Give higher weight to exact title matches for Touchstones

This is a continuation of the topic Give higher weight to exact title matches for Touchstones.

TalkRecommend Site Improvements

Join LibraryThing to post.

Give higher weight to exact title matches for Touchstones

This topic is currently marked as "dormant"—the last message is more than 90 days old. You can revive it by posting a reply.

1MarthaJeanne
Feb 8, 2017, 1:28 am

In the past two years the discussion has gotten up over the 200 mark, which is traditionally the time to start a new topic.

In the meantime, we still have the problem that touchstones often give ridiculous results, in some cases the work wanted doesn't show up at all or is so buried in a long list that it is difficult to find. Many users don't know how to change the result, and even more don't know how to force it if an easy change doesn't work.

Touchstones are an important part of how discussions of books happen on LT, so having them be so unreliable for so long is a real issue.

2klarusu
Feb 8, 2017, 2:30 am

>1 MarthaJeanne: Well said & thanks for the new thread!

3gilroy
Feb 8, 2017, 7:26 am

Oh, I'll add an example to the new thread, just cause:

The Forgotten Girls by Alexa Steele comes up with Pride and Prejudice by Jane Austen.

4lesmel
Edited: Feb 8, 2017, 9:29 am

Company Town by Madeline Ashby gets you The Adventures of Tom Sawyer -- b/c hello, someone's review is in the title and other person put the publisher details in the title. (psssst: that's BAD DATA)

5lorax
Feb 8, 2017, 9:31 am

Here, for the record, is the original text of my post #1 in the original thread, dated from March 2015:


If I recall correctly, Touchstones use the work search feature under the hood, and provides the results sorted by overall popularity of the work. This results in frequent mind-boggling results where the default result, which many users don't know how to change, doesn't actually match any of the words in the title, but connects because each of the words appears in some edition or another.

(Recent case in point: the first Touchstone suggestion for my new ER win, The New Wild, is "The Portrait of Dorian Gray". Which does admittedly contain the word "The"; one edition has "New" in the title, and a couple people have misspelled the author's name without the "e". That's all it takes to rocket this book with 22,000 copies to the top of the list.)

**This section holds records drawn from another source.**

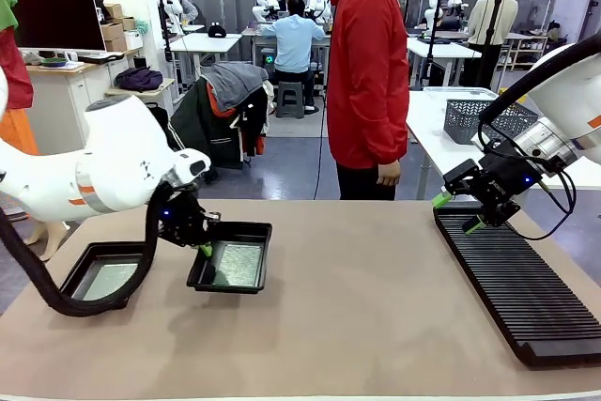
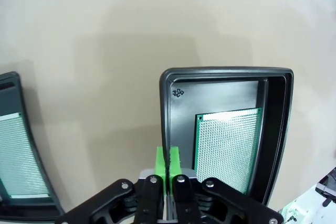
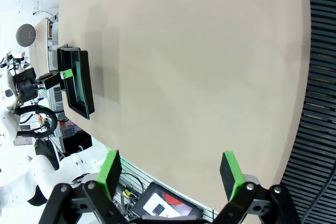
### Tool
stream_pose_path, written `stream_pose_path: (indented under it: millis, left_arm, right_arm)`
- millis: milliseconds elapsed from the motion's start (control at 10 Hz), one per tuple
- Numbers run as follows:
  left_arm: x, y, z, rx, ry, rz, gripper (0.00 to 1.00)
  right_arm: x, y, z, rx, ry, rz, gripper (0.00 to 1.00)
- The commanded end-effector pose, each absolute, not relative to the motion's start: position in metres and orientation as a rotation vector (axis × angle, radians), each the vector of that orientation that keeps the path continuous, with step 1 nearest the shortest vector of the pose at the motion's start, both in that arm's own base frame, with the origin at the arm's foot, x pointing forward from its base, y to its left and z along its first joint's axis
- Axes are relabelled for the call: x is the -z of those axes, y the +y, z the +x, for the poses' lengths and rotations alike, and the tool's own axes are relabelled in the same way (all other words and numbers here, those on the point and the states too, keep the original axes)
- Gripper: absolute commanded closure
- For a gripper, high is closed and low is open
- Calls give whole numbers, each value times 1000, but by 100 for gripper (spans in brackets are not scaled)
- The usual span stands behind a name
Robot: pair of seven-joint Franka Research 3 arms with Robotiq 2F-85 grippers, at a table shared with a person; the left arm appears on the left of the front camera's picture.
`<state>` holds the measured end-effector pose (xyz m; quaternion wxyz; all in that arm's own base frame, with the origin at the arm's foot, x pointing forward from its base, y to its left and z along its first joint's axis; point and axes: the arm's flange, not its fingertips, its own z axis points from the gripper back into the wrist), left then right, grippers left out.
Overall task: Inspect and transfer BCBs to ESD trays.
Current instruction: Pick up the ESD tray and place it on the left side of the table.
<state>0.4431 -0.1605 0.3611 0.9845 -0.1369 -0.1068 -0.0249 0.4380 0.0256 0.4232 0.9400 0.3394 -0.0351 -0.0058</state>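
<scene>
Boards first: one green board (image 2: 227, 148) lies flat on the floor of the black tray (image 1: 252, 230) at left-centre of the table, and I see a second board (image 1: 106, 280) in the other tray (image 1: 83, 269), further left and nearer me. My left gripper (image 1: 200, 243) is clenched on the near-left rim of the centre tray; in the left wrist view its green pads (image 2: 162, 165) are pinched together over the tray wall, board just beside them inside. That tray looks lifted or tilted off the table in the front view, but I can't tell for sure. My right gripper (image 1: 458, 212) is released, pads spread wide, hovering over the far end of the long black slotted rack (image 1: 521, 293) on the right; nothing between the fingers. No boards visible in the rack slots from here. Person (image 1: 367, 72) in a red jacket stands at the far side, hands off the table. My read: both trays loaded, I'm in the tray-handling step. Next move calls for keeping the tray level so the board doesn't slide, and a firm hold, since the grip is on a thin flared rim.
</scene>
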Motion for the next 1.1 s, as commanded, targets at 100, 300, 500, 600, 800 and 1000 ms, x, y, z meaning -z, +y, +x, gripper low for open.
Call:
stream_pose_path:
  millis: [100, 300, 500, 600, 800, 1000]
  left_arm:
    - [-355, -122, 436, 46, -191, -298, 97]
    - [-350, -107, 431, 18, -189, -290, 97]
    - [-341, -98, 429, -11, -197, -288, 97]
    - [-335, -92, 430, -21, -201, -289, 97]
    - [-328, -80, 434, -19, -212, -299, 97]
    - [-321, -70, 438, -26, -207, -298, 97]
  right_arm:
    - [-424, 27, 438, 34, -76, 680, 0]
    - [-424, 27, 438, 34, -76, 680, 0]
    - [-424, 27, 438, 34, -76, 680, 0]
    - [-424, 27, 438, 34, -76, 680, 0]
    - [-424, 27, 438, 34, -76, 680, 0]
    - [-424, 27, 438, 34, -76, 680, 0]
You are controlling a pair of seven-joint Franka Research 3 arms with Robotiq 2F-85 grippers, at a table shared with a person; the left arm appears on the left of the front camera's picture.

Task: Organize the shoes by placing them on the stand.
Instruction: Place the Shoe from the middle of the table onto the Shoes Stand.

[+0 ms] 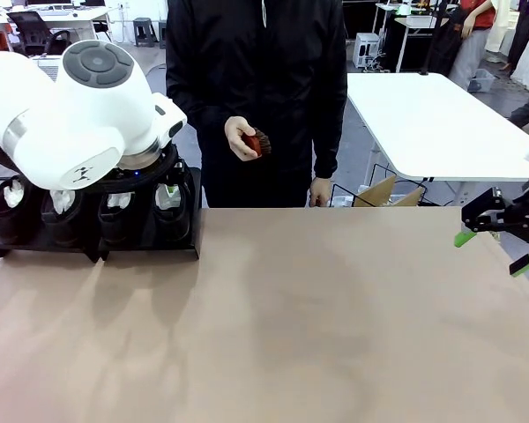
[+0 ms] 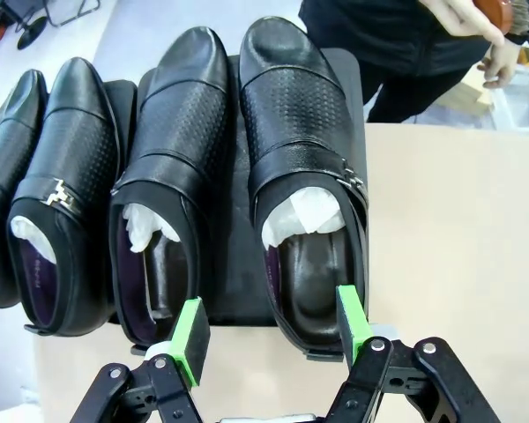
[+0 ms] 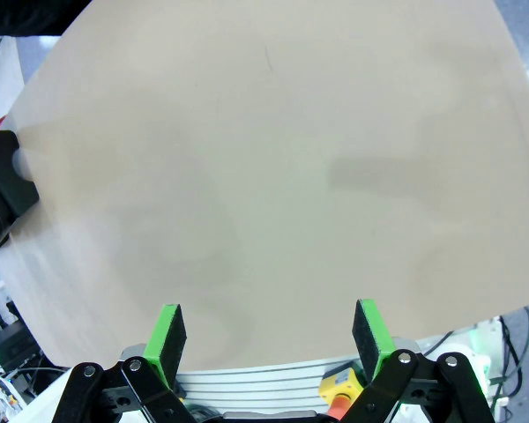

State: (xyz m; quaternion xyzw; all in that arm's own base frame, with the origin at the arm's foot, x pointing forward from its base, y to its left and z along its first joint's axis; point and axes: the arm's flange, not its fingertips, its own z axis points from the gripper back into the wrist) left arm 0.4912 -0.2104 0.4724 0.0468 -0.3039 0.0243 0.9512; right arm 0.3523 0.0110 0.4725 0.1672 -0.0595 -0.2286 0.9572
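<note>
Tan tabletop (image 1: 317, 317), black stand (image 1: 150, 251) at its far left corner bearing four black shoes (image 2: 304, 176) side by side, left gripper (image 2: 269, 339) spread wide above the heels, right gripper (image 1: 498, 240) likewise parted at the right edge, person's hand (image 1: 240, 137) holding a brown brush (image 1: 259, 143).

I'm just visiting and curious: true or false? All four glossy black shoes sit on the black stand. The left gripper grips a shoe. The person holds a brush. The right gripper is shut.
1. All four glossy black leather shoes sit on the low black stand: true.
2. The left gripper grips a shoe: false, it is open, holding nothing.
3. The person's hand holds a small brown brush: true.
4. The right gripper is shut: false, open above the tan tabletop.
</note>
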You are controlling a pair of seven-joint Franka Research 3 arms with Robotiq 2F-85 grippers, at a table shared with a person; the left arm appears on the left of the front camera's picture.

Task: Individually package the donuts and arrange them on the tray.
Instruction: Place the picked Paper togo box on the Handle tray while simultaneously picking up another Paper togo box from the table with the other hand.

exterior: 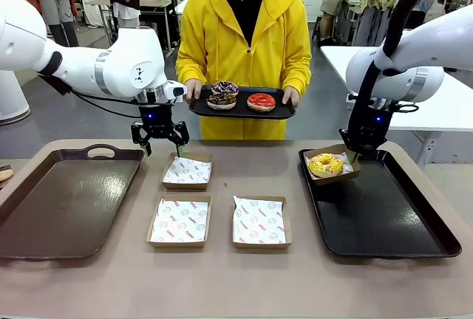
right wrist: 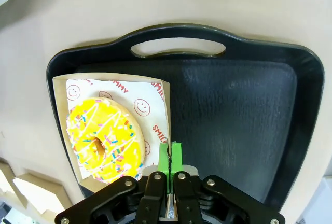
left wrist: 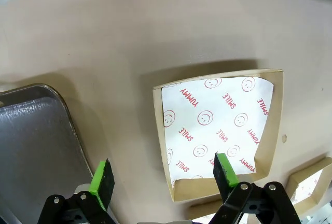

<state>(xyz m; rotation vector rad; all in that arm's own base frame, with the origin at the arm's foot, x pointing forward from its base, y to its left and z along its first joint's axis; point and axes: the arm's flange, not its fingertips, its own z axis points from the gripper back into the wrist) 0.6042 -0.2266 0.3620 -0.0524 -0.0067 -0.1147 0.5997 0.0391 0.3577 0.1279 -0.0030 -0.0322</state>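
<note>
Beige table (exterior: 222,282) fills the front view. You have a brown tray (exterior: 66,208) at the left and a black tray (exterior: 392,223) at the right. Three paper-lined boxes (exterior: 179,221) sit between them. The left gripper (exterior: 160,143) hangs over the far box with its fingers spread. The right gripper (exterior: 355,158) is at the donut box (exterior: 336,179), which holds the yellow donut (exterior: 326,164) at the black tray's far left corner. Across the table, a person (exterior: 244,31) holds a serving tray (exterior: 240,112) with the sprinkled donut (exterior: 225,87), crumb donut (exterior: 221,100) and red donut (exterior: 261,101).

Left wrist view: the left gripper (left wrist: 163,175) is wide apart above the far box (left wrist: 276,125), with the brown tray (left wrist: 36,146) beside it.

Right wrist view: the right gripper (right wrist: 170,154) has its pads pressed together at the donut box (right wrist: 59,86) wall. You cannot tell if cardboard is pinched. The yellow donut (right wrist: 106,141) lies inside, on the black tray (right wrist: 233,125).
</note>
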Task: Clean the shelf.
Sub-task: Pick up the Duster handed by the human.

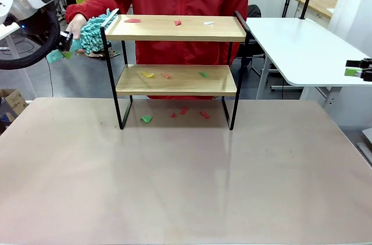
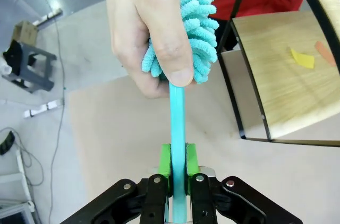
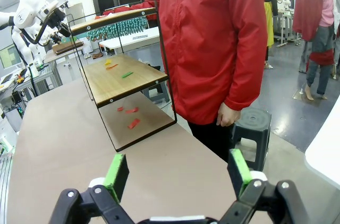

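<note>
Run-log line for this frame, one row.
left end effector: shut on duster handle | person's hand: on duster head | right end effector: open, empty | shelf: scraps on both tiers

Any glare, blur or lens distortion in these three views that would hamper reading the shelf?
Front view: even light, a pale sheen on the table, shelf sharp. Left wrist view: duster and the person's hand loom large yet crisp; the shelf posts slant. Right wrist view: wide-angle stretch leans the shelf, no glare on its boards.
</note>
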`<state>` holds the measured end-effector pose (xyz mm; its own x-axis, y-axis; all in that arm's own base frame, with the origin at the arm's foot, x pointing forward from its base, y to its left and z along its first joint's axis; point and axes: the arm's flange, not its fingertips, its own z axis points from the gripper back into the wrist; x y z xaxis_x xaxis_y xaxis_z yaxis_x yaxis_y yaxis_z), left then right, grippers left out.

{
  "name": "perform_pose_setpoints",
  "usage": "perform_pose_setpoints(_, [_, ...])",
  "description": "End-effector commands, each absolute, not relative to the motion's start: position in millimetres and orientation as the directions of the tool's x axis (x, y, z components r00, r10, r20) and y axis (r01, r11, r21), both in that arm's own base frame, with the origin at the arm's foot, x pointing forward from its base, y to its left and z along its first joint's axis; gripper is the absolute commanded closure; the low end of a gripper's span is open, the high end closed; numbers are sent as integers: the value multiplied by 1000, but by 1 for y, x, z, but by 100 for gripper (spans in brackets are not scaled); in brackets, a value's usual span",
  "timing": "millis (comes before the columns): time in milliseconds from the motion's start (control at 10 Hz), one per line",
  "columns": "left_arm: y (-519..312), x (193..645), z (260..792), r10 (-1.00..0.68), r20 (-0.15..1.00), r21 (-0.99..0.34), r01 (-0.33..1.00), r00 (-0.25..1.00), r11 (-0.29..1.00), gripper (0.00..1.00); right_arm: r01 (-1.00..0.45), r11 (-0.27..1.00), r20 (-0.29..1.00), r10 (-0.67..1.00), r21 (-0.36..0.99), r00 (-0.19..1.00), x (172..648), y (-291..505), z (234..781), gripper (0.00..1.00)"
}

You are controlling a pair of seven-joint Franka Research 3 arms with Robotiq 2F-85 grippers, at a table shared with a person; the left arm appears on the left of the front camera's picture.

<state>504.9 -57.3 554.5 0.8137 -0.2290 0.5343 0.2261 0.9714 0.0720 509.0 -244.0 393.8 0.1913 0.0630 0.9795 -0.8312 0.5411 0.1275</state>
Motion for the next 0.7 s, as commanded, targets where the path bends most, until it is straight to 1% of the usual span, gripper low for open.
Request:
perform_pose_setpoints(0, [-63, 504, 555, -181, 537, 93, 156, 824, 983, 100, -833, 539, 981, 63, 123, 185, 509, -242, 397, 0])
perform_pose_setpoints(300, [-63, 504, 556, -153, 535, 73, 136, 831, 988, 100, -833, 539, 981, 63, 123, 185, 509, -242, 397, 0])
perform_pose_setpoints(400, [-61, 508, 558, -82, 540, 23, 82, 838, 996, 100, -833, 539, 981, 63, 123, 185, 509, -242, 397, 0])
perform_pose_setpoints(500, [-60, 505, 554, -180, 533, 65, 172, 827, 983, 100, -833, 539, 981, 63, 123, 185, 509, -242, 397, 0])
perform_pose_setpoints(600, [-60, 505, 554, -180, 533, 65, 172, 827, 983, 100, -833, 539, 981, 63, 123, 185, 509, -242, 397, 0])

Touchstone searches, though, are different from title searches where people may be uncertain of the title or not have a particular title in mind; the user has a particular title in mind. A minimal change would be to do a phrase search rather than a words-search, so the Touchstone logic searches for, in this case, "The New Wild" - providing four results including the correct one. (The correct one doesn't show up at all in the existing version.)


The New Wild now gives "Wuthering Heights" as the first touchstone, with Dorian Gray as the second and the correct work in the 23rd position.

6Petroglyph
Feb 8, 2017, 2:22 pm

It's been two years, and it's been getting progressively worse. Please fix this! Please!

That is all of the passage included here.